Dizzee Rascal with his own CID, and Bonkers track to end his show, had everyone moshing hard in the ‘D.’ Same goes for Aussie icons Hilltop Hoods. Both great acts working a crowd, they dropped all the classics with some CID to boot. Although like most hip-hop, the amazement of them is appreciated in a slightly more intimate zone. None the less, having people go off to Dirtee Cash and Nose Bleed Section is something of an experience.
Just because I had to, I also took 15 minutes to check out Lily Allen. After hearing reports of her being rather sloshed at the Melbourne show, I had to see how loose this British goose could get. Although noticeably tipsy and being one of the first icons on stage in a while to sport a cigarette hanging out her mouth, I thought she was rather composed. Then I witnessed her cover Britney Spears’ Womaniser. Ouch did I just drop 10 IQ points?
Calvin Harris of course had all the young clubbers in the boiler room. And how do I know they were young? A mass exodus upon the conclusion of Calvin’s set of those sporting the Ray Bans/revival Hungry Jacks/Kanye West style sunnies. None the less, it let the intelligent music appreciators have some floor space, and to appreciate beats and sound-scapes without vocals and electro-sawtooth sounds to dominate. Although they were only playing with CDJs and not the 1930’s style analogue equipment of last year, they were still a treat to the ears.
In much the same style as Simian, Sasha continued the progressive tech-like vibe, only to fall into a softer more ‘trance-girly’ like finish; a bit of an anticlimax. What wasn’t a let down was Peaches. Known for her outrageous costumes, theatrics and lyrics, Peaches was as always ever impressionable. Starting with a black veil and reducing gradually to a hot pink bodysuit with amorous and space-amour-like shoulder padding… we’re talking at least 30cm peaks here! This woman exudes unique style and presence. Having to gain a good view in the Boiler Room for main act Groove Armada, I had to leave Peaches display.
I had a very open mind as what to expect from Groove Armada, although maybe I was a little daft in assuming there would be a fair amount of ‘groove.’ Having to check my ‘non-cheap-plastic-sunnies-wearing’ eyes, I thought Peaches was doing a cameo appearance!
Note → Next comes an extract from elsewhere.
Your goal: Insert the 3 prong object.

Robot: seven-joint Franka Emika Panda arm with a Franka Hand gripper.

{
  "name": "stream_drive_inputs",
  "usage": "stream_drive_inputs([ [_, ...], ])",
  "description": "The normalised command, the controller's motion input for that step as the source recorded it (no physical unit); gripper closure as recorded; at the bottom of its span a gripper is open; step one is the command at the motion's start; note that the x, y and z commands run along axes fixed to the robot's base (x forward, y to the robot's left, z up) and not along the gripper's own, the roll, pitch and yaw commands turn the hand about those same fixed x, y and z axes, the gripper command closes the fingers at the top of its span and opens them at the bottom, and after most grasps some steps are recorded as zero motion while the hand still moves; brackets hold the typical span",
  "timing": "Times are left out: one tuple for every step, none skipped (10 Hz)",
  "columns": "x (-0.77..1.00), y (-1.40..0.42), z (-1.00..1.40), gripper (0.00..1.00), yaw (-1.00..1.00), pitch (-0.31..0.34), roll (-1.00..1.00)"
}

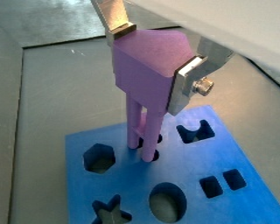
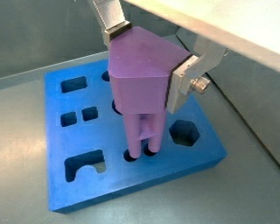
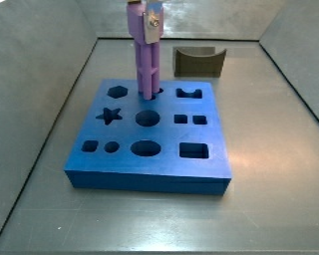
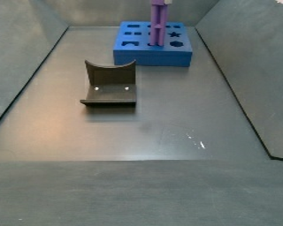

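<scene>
The 3 prong object (image 1: 149, 70) is a light-purple piece with a thick head and slim parallel rods. My gripper (image 1: 154, 57) is shut on its head, silver fingers (image 2: 184, 77) on both sides, and the gripper shows in both wrist views (image 2: 152, 54). The piece stands upright over the blue block (image 1: 130, 179), and its rod tips reach into small round holes in the block's top (image 2: 55, 140). In a side view the piece (image 3: 147, 55) rises from the block (image 3: 215, 134) near its far edge, with the gripper (image 3: 148, 14) at the frame's top. It also shows in a side view (image 4: 159, 26) on the block (image 4: 156, 60).
The blue block has several other shaped holes: star, hexagon, round, square and U-shaped. A dark olive curved block (image 3: 198, 62) stands on the grey floor apart from the blue block (image 4: 109, 86). Sloping grey walls enclose the floor.
</scene>
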Motion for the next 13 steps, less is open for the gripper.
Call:
stream_drive_inputs([
  [0.04,-0.04,-0.29,1.0,0.04,-0.073,0.0],
  [0.0,0.05,-0.26,1.0,0.0,-0.056,0.0],
  [0.0,0.15,-0.17,1.0,0.0,-0.047,-0.01],
  [0.0,0.13,-0.15,1.0,0.0,-0.044,-0.01],
  [0.07,0.04,-0.21,1.0,0.0,-0.024,0.0],
  [0.15,0.0,-0.24,1.0,0.0,-0.013,0.0],
  [0.18,0.0,-0.25,1.0,0.0,-0.009,0.0],
  [0.21,0.0,-0.27,1.0,0.0,-0.011,0.0],
  [0.24,0.0,-0.29,1.0,0.0,-0.003,0.0],
  [0.19,0.0,-0.27,1.0,0.0,-0.009,0.0],
  [0.12,0.0,-0.27,1.0,0.0,-0.033,0.0],
  [0.04,0.0,-0.28,1.0,0.0,-0.059,0.0],
  [0.0,0.0,-0.33,1.0,0.0,-0.09,0.0],
])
Sporting an almost identical style short blonde haircut, and a blue-silver bodysuit with amorous and space-amour-like shoulder padding…Yes, the same style outfit as observed earlier! Suddenly I wondered if I had missed something. Then, there was a whole lot more rock, Peaches style, to boot. So with not much groove, but a whole lot of live instrumentation, it seems like the Groove was taken out of the Armada, and that special touch lost somewhere in the delivery. Although there was some amazing drumming and reworks of classic tracks like Easy and Super Styling, the act would have been more fitting for the main stage at the Big Day Out; especially with no I See You Baby lines to be heard.
Although I was still at least 8 IQ points down, without the previous years heatstroke and Boiler Room finisher amazement, I felt like I hadn’t partied quite as hard as I should have. With the exception of a few pockets of great technical amazement like Itch-E and Scratch-E, Simian Mobile Disco and the first half of Sasha’s set, this event won’t go down as a personal favourite for a Big Day Out event. Although it was refreshing not to feel sniffer dogs up against you and police officers acting with a tough ego like at the more commercial dance events, this was much more of live hip-hop/rock style event; much more like the Big Day Out of the earlier years.